WORK TO BE COMPLETED: What is needed is the number of lines below that contain the word "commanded", with no other output.

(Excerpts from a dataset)
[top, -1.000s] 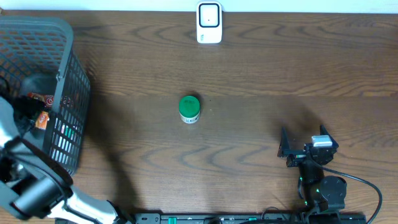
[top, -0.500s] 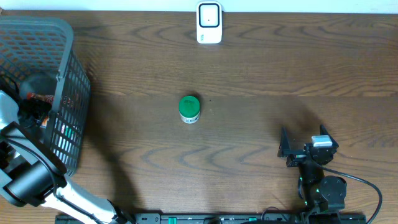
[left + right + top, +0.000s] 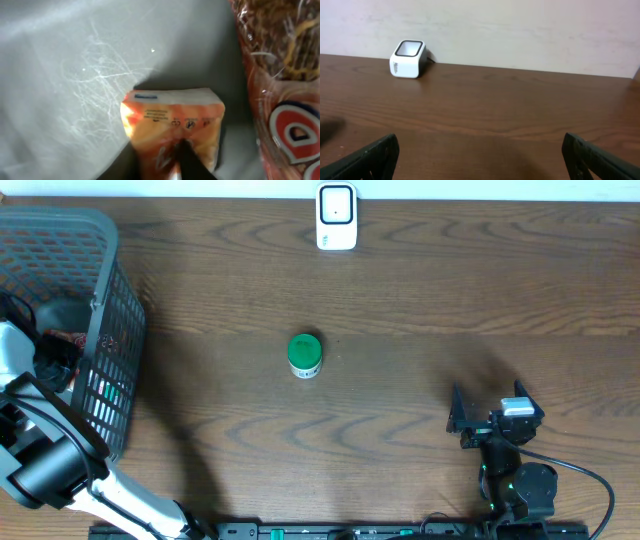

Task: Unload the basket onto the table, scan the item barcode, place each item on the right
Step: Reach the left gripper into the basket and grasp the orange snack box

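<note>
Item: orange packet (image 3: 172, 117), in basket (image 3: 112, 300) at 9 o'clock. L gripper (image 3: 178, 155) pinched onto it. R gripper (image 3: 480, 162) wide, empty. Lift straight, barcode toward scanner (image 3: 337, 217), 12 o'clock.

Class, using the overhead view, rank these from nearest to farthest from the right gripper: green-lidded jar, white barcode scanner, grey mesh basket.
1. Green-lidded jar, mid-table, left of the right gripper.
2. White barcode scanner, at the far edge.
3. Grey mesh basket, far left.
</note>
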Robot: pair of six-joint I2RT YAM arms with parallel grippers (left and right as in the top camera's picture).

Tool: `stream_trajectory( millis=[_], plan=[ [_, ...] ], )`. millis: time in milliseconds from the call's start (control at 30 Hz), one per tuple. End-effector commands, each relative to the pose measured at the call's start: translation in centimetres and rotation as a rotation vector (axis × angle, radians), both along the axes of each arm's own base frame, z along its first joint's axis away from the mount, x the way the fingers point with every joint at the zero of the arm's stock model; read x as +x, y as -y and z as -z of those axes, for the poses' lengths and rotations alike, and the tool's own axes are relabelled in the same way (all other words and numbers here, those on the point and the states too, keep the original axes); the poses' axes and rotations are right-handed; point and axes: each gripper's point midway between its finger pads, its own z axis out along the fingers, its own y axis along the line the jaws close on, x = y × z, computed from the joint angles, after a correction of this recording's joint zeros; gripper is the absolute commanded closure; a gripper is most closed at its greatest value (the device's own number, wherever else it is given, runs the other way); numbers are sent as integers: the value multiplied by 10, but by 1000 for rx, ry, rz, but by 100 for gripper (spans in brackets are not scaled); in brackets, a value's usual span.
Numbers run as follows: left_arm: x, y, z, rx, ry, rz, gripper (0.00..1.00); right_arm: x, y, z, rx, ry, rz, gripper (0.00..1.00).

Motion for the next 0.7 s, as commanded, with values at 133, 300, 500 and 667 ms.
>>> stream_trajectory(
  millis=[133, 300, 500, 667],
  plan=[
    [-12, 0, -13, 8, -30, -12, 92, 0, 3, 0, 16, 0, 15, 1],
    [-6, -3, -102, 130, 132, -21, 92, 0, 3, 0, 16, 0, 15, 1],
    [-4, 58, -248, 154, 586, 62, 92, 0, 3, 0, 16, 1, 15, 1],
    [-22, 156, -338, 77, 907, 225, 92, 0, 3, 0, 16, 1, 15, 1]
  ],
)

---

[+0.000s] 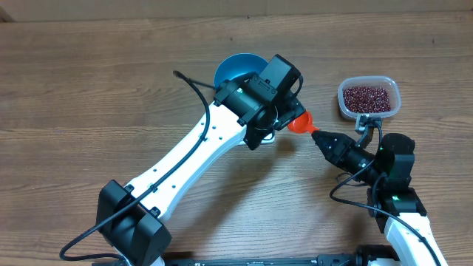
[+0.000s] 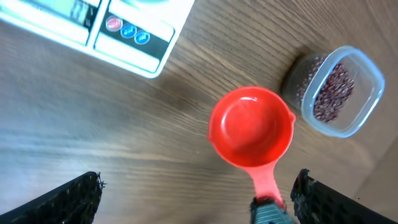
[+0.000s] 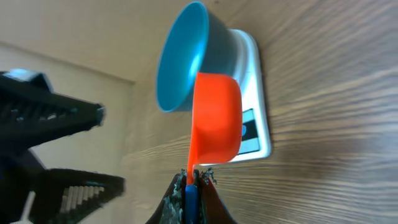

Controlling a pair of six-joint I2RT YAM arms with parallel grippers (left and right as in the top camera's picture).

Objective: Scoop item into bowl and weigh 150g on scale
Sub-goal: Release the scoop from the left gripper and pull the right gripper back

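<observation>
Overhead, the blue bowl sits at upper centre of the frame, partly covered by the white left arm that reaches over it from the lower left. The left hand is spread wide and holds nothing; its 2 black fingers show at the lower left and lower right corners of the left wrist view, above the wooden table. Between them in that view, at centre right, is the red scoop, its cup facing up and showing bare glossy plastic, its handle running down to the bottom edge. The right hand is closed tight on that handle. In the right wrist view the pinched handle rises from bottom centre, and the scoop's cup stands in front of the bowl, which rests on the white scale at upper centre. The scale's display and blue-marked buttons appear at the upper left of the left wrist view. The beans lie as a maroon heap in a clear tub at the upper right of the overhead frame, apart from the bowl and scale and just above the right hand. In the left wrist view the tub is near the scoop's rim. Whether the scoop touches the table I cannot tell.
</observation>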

EXERCISE RESPONSE: 2